5- You gave up graphic design for art. Is the opposition between these two categories: designed objects and found objects the key to what makes these two fields different? In the history of 20th-century art there are countless examples of creative pervasion between the spheres of art and design: Russian constructivists made designs, and such eminent artists as Duchamp or Warhol began as illustrators. What do you think of contemporary design and do you believe that a bi-directional flow of inspiration is possible between design and the art world?

I did not ‘give up’ graphic design for art, I failed to be a graphic designer. After my arrival in Paris in 1983, I tried to integrate ‘Grapus’, the French communist graphic design collective as one of the creative members – but they refused to accept me as such, and only proposed executionary tasks to do for them. This was my first failure in Paris and in this very difficult moment – I can call it a crisis – I had to concentrate on what really counted for me and on what I really loved to do: Collage. But I did not need to be commisioned to make a Collage – I just needed to work, therefore to be a graphic designer became obsolete, and I emancipated myself and cast my Collage work into the field of art. During times of crisis, people often need to look for role models. I read about artists – Joseph Beuys and Andy Warhol in particular. I also read about Otto Freundlich and Piet Mondrian. These were artists who had spent their lives being true to an initial idea. Their work wasn’t just about formal concerns. The best example for me was Andy Warhol. I had seen the exhibition at the Fondation Cartier, Jouy-en-Josas, “Andy Warhol System: Pub, Pop, Rock” (1990). It was then that I understood that throughout his whole life Warhol remained true to what he had been at outset. He never deviated from this initial approach, he keeped truthful to his origin of work. That is why Andy Warhol is so important to me.

6- The feature of the current issue of Elements is the “slip of the tongue,” or unintentional distortion of message; what do you think of it? Can we assume that art’s openness to this kind of ‘mistake’ makes it different from designing?

I know – that as an absolute precondition – there are many errors and lacks in my work. My first concern is not about doing a work without errors or without lacks, but about doing an artwork where errors and lacks are not important. I want to do a work which is stronger than its errors and its lacks. When a work is strong enough – if it is strong – it exists beyond these errors and lacks. And resists them, because Art is resistant – because it’s Art – it can reach, include, invite everybody to a dialogue or a confrontation from one to one. 

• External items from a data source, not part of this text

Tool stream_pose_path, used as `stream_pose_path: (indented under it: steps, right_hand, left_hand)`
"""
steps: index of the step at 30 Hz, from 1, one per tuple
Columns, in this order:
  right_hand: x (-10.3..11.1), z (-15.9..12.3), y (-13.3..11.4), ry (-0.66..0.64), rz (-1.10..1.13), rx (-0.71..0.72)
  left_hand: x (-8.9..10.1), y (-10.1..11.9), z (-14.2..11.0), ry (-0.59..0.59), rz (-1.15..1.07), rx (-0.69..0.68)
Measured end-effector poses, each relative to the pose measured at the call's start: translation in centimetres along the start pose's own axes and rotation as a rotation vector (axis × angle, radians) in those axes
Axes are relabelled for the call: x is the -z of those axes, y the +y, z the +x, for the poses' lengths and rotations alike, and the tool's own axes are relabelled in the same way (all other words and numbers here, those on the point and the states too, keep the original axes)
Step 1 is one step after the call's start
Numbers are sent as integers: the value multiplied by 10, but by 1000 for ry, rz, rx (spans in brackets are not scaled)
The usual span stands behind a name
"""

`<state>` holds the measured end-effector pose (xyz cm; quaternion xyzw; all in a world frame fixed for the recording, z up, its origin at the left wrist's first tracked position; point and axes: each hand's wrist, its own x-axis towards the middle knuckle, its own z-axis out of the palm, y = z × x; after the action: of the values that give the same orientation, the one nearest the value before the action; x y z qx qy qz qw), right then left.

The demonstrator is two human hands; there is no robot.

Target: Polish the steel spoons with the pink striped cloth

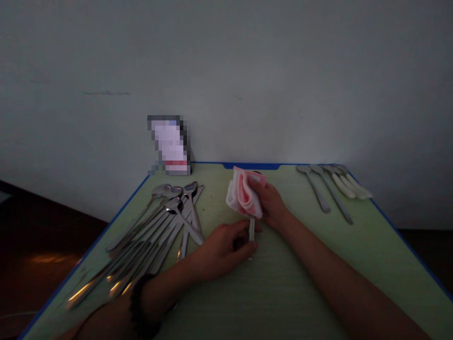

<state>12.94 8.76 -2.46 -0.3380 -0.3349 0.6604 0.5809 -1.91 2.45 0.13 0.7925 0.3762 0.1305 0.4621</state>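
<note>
Over the middle of the table, my left hand [226, 248] is closed around the slim metal handle of a piece of cutlery [251, 232], which points up and away from me. My right hand [271, 200] grips a folded pink and white cloth [244, 193]. The cloth wraps the upper part of the cutlery, so its kind cannot be made out. Left of my hands lies a fanned pile of metal cutlery [152, 241], with several spoons [173, 204] on top. At the far right rest several spoons [331, 196], some with white handles [343, 185].
The light green table [283, 293] has a blue edge [208, 163] and stands against a grey wall [247, 85]. A phone with a blurred screen [171, 144] leans on the wall at the back left. A dark bracelet [139, 302] circles my left wrist.
</note>
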Motion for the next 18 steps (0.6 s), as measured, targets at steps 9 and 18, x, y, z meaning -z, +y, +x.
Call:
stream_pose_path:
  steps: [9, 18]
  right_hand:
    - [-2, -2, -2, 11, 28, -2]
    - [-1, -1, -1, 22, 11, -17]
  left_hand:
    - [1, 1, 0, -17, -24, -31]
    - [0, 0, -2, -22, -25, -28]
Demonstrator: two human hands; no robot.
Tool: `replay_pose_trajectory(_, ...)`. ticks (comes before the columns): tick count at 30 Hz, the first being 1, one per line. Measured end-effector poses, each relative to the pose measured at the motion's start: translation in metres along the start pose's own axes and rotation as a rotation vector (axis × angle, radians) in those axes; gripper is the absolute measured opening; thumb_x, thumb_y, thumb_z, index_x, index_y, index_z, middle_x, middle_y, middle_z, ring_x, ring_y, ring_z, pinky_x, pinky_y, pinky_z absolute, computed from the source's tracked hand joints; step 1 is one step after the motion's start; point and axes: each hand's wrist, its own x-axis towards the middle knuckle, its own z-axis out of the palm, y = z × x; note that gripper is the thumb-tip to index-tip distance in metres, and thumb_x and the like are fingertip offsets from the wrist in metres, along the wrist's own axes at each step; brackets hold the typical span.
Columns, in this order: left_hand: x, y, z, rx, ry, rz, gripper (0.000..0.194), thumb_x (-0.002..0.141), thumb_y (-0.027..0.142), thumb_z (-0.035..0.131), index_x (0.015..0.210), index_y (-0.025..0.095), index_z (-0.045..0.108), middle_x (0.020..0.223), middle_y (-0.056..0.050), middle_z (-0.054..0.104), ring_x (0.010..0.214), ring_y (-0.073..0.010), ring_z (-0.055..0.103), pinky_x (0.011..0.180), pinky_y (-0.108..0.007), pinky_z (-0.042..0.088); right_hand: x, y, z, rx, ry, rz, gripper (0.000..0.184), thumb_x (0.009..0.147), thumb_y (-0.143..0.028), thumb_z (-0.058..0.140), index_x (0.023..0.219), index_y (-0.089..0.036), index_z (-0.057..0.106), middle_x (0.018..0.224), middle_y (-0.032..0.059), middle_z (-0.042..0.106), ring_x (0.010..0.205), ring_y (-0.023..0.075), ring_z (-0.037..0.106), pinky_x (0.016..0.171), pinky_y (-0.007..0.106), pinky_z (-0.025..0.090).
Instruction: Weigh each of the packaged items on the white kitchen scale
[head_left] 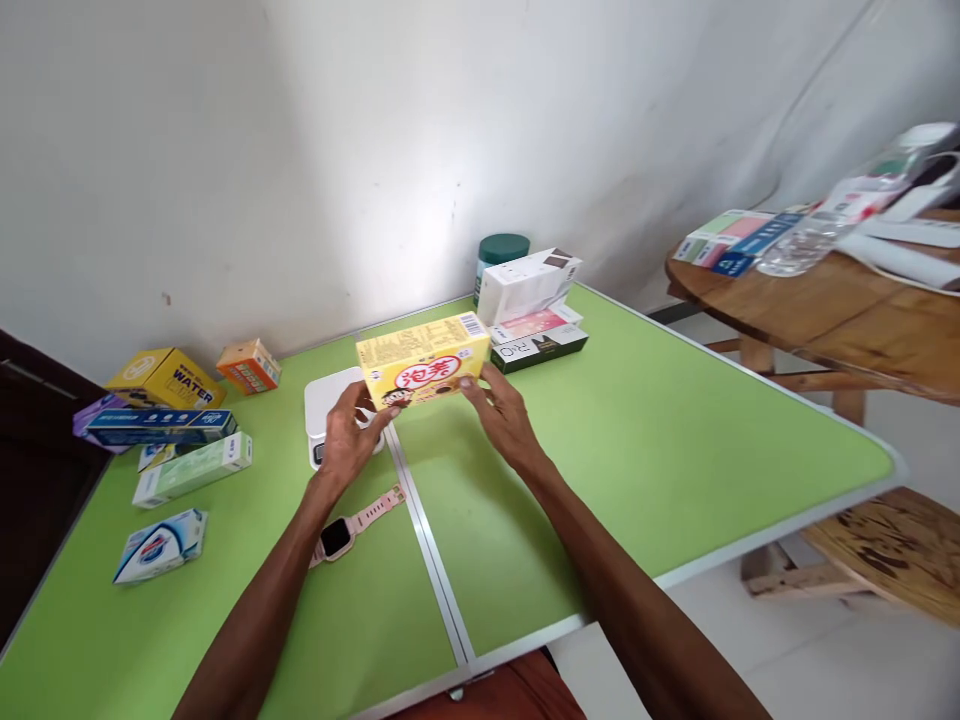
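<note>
Between my two hands a yellow snack box (424, 362) with red lettering and a cartoon figure is held above the green table, its printed front tilted toward me. My left hand (346, 430) grips the box's left end, thumb on the lower front edge. At the right end, my right hand (501, 412) closes on it with the thumb on the front. Partly hidden behind my left hand is a white kitchen scale (326, 402) lying flat. A pink smartwatch (337, 538) rests nearer me, its strap partly covered by my left forearm.
To the left lie several boxes, including a yellow WATER box (176, 380), an orange box (249, 367) and a blue-white box (160, 547). Stacked boxes (529, 290) and a green-lidded jar (502, 247) stand behind right. A wooden table (847, 300) holds a plastic bottle (810, 240).
</note>
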Motion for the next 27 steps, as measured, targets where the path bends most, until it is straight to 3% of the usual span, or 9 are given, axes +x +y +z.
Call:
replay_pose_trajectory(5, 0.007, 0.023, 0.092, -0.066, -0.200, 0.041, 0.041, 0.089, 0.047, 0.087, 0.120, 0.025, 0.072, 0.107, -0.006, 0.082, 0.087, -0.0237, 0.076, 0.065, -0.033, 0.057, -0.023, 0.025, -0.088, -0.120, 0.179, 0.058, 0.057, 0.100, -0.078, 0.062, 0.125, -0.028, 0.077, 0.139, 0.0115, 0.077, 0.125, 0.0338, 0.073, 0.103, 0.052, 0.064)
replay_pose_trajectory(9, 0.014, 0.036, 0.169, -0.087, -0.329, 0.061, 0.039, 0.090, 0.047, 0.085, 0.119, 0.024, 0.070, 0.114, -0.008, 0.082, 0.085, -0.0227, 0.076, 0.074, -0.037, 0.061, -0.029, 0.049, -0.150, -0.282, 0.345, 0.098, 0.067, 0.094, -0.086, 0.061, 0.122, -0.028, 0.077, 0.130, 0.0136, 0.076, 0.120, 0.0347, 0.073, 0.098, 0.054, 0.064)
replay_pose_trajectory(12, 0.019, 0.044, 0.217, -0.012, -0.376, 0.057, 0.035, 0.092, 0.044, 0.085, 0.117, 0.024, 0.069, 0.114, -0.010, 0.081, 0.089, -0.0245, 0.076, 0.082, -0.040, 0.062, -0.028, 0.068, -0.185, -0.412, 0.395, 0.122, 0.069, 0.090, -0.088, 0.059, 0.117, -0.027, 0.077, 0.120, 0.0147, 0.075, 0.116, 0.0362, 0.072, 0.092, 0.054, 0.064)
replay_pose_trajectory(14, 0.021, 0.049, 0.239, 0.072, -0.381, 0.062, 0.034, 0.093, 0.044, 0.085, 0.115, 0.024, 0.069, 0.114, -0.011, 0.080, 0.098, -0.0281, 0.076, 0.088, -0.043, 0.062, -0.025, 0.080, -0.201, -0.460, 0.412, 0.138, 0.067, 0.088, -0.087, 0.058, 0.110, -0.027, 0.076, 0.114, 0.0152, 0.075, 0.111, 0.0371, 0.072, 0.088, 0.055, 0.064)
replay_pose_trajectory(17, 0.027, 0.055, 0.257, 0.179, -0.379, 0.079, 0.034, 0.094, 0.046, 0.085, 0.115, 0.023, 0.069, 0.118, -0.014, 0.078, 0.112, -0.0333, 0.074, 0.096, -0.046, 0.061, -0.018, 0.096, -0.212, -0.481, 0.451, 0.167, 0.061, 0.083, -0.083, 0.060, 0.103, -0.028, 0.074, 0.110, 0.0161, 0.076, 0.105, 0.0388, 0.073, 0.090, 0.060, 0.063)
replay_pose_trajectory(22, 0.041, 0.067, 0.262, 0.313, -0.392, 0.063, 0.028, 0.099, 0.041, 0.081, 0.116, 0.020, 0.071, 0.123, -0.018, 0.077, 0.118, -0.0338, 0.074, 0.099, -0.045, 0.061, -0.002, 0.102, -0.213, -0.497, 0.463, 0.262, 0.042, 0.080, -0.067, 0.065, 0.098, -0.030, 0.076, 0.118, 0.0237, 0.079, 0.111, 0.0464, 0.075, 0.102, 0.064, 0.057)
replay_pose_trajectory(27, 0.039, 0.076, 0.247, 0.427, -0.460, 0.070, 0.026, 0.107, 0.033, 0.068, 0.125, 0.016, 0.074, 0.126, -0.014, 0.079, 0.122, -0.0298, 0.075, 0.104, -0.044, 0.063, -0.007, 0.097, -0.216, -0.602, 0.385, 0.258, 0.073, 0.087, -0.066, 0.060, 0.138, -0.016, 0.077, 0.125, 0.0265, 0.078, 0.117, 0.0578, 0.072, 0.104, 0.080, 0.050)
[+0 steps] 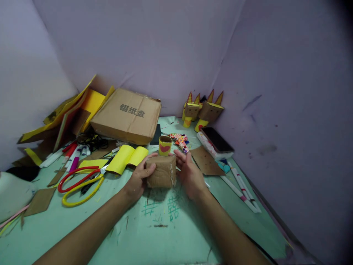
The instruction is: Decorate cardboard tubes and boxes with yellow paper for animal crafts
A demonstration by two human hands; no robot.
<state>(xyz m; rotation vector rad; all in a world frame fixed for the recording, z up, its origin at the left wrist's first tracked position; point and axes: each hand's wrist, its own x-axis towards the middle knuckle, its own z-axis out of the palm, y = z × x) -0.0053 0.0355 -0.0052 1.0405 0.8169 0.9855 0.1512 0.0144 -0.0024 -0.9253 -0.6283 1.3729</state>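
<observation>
A small brown cardboard box [161,172] sits on the green table [165,235] between my two hands. My left hand [138,178] grips its left side, thumb on the front face and fingers wrapped over the top. My right hand [189,173] presses flat against its right side, fingers stretched toward the back. Just behind the box stands a short yellow paper tube with a red heart [164,145].
A large flat carton [128,116] lies at the back, with yellow card sheets [91,103] to its left. Marker pens [73,154], scissors and red and yellow loops [79,184] lie left. Two cardboard figures [202,110], a phone [216,140] and glue sticks [242,187] are right.
</observation>
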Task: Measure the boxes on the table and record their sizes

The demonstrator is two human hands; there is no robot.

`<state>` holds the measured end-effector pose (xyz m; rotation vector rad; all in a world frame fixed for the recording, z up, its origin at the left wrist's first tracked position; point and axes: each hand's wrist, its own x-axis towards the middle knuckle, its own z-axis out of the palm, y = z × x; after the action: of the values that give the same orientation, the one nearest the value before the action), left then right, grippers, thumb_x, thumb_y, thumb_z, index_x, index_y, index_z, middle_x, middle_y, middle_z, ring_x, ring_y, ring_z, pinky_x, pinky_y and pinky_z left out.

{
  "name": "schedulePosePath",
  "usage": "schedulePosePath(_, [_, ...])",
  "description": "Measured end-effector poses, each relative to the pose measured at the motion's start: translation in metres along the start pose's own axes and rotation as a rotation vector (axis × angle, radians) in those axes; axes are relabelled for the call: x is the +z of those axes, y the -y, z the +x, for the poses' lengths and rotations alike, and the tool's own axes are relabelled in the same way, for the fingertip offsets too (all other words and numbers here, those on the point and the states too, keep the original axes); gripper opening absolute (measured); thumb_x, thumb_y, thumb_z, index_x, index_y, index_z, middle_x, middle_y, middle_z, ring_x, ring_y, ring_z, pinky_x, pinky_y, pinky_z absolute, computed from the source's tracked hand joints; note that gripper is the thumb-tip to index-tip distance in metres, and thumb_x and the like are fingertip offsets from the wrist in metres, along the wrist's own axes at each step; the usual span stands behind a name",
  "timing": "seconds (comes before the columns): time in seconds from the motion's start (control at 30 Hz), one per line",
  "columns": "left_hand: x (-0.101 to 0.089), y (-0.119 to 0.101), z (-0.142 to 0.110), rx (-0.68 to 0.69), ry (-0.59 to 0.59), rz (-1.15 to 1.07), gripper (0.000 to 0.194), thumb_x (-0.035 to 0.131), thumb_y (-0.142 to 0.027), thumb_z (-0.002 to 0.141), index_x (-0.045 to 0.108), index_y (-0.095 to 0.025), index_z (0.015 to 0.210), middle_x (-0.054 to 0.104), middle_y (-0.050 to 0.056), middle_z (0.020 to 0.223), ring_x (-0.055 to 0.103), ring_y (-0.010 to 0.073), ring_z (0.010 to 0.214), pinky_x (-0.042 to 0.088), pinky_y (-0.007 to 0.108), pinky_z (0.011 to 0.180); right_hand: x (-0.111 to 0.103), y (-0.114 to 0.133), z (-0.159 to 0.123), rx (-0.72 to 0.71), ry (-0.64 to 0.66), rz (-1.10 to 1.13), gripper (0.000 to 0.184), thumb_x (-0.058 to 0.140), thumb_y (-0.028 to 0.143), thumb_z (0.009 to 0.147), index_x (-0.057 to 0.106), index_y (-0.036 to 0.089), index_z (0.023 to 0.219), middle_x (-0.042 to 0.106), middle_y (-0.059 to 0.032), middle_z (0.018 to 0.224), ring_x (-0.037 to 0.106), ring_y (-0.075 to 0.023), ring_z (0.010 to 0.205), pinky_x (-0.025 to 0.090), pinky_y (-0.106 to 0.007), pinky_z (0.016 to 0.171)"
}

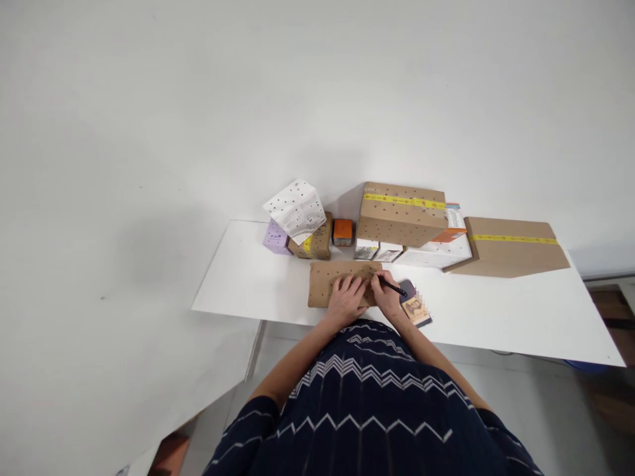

7- Your rather unconcerned attitude to material initially placed your work outside the ‘official’ system of art. This type of distance doesn’t, however, exclude seriousness along with being accountable for one’s own actions. What is, in your opinion, the best proportion between distance and seriousness, enabling the artist to be as effective as possible?

It’s to act in ‘Headlessness’ – that’s what I want. I do take seriously what I am doing, but I do not want to take myself – Me the artist – seriously. As an artist, the notion of ‘Headlessness’ – which is an absolutely positive notion – guides me and drives my work. The term Headless is shared as well by Art and Philosophy. Headless does not mean stupid, silly or without intelligence, Headless does not mean being ignorant, I am not an ignorant artist, because as an artist better not be ignorant! I am and want to be a Headless artist. I want to act in Headlessness – always. I want to make Art in Headlessness, work in a rush and with precipitation. I never want to economize myself and I know that – as the artist – I often feel stupid facing my own work, but I have to stand out for this ridiculousness. If I want to give a new form, I have to do it in Headlessness, and to produce in Headlessness means to be ridiculous and even to be “the stupid one”. I want to rush through the wall, head first, I want to make a breakthrough, I want to cut a hole or a window into the reality of today. I think that in today’s complex, cruel, incomprehensible but also graceful, beautiful and hopeful world, to be static, to “keep the level”, to be for security, for tradition, for identity will definitely lead to loss. I am for movement, for intensity, for exaggeration, I am for Headlessness, for the decision, for insistence, for the offensive, for the dream.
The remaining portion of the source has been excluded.